## Exercise objective
Look at each line below and count those with the word "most"; the answer is that number only.

[Extracted data entries]
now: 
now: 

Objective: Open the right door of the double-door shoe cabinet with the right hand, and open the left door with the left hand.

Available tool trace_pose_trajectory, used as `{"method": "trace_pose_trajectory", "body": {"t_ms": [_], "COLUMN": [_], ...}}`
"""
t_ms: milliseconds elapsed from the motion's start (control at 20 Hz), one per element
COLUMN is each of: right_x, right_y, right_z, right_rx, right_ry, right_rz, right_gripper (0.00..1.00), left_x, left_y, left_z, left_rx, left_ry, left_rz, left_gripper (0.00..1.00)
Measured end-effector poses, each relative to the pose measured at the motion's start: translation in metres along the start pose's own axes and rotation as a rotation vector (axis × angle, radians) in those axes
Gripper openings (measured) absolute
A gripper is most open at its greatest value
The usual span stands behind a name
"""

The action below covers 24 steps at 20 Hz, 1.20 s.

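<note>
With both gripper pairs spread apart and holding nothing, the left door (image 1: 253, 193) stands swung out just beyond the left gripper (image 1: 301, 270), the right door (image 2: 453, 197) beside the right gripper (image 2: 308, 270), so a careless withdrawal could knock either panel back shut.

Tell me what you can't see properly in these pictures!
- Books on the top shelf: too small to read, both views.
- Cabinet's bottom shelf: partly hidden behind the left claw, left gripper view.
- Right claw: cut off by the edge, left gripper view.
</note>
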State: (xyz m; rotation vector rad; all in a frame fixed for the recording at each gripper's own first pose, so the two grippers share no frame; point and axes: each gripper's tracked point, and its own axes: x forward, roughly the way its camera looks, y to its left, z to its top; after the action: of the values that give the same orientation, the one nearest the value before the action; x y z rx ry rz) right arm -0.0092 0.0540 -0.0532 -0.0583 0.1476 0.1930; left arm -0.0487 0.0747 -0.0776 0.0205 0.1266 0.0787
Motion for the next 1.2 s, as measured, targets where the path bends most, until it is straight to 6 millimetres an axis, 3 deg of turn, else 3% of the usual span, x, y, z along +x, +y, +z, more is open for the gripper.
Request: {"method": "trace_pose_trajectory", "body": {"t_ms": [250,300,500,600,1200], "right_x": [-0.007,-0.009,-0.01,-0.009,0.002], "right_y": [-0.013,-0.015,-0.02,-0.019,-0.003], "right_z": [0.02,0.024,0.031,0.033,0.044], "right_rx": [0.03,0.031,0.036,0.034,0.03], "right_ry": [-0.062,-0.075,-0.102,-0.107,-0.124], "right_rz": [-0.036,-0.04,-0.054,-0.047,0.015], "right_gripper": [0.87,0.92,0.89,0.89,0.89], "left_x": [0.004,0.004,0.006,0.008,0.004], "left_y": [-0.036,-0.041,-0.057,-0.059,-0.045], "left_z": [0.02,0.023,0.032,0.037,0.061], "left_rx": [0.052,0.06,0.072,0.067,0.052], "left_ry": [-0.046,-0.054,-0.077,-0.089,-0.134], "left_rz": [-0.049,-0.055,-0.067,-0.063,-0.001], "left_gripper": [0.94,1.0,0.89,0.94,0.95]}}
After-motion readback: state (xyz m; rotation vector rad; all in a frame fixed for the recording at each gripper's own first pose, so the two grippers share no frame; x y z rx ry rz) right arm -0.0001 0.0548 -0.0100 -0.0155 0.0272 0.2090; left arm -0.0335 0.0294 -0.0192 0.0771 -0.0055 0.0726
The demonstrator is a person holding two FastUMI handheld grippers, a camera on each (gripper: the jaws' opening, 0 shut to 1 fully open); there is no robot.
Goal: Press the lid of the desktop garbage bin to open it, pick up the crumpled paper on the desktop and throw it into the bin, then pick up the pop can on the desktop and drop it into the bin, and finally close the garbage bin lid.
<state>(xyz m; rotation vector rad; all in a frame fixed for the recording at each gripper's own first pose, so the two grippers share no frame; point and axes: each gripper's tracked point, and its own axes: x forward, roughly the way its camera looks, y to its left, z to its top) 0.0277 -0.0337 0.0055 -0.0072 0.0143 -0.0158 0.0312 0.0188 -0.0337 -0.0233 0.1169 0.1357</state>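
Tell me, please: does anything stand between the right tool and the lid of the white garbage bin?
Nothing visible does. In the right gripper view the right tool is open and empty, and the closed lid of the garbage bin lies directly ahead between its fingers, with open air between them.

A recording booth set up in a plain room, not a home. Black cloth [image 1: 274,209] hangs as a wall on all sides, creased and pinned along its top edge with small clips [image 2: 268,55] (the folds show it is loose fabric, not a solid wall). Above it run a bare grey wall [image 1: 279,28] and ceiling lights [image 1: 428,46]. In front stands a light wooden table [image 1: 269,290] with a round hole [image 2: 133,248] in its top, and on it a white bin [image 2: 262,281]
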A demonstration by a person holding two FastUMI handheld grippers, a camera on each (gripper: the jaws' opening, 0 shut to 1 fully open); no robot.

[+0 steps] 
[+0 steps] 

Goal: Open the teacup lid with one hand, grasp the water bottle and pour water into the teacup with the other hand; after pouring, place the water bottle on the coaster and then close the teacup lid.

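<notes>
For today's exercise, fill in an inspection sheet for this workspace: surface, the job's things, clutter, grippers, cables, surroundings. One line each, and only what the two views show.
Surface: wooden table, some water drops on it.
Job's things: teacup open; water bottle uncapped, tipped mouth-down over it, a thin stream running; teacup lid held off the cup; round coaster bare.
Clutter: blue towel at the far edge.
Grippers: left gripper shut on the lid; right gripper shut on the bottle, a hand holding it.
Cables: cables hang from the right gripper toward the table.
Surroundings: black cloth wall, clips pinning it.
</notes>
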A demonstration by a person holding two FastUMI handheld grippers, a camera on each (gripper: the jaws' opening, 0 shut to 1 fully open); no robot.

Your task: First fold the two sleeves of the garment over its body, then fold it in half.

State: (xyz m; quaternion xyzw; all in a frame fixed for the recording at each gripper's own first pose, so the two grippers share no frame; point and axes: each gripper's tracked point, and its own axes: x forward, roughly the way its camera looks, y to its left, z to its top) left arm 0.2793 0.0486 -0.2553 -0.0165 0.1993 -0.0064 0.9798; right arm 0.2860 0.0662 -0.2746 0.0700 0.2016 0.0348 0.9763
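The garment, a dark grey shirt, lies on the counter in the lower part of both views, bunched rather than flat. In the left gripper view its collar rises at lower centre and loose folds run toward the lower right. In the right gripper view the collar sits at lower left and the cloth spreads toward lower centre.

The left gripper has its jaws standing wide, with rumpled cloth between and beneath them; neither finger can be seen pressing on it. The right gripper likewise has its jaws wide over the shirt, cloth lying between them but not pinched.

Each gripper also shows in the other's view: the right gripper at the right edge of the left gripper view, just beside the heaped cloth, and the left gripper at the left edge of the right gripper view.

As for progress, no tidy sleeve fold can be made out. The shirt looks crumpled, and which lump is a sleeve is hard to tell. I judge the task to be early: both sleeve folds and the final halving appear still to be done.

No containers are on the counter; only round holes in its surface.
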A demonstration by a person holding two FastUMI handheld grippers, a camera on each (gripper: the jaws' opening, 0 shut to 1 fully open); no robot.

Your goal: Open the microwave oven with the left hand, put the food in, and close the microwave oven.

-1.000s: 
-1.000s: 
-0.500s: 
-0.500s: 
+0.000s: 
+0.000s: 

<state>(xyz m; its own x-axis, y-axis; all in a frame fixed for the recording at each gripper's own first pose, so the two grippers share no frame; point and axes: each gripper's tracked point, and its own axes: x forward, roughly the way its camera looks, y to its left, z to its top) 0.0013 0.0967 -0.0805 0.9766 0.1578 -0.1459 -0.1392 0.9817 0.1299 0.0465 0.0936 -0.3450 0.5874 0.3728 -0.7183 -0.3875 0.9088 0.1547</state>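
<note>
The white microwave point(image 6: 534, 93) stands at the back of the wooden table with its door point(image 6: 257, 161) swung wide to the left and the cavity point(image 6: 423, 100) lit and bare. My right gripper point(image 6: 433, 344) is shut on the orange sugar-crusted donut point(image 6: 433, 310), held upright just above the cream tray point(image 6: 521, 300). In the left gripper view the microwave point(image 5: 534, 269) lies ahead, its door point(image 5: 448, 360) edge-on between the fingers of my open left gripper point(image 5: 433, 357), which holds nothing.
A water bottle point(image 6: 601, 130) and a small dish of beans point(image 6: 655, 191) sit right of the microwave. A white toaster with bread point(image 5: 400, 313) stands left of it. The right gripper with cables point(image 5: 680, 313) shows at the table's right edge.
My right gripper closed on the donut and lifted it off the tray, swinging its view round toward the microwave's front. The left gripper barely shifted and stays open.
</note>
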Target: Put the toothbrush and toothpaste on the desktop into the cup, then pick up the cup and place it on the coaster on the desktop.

## Result
2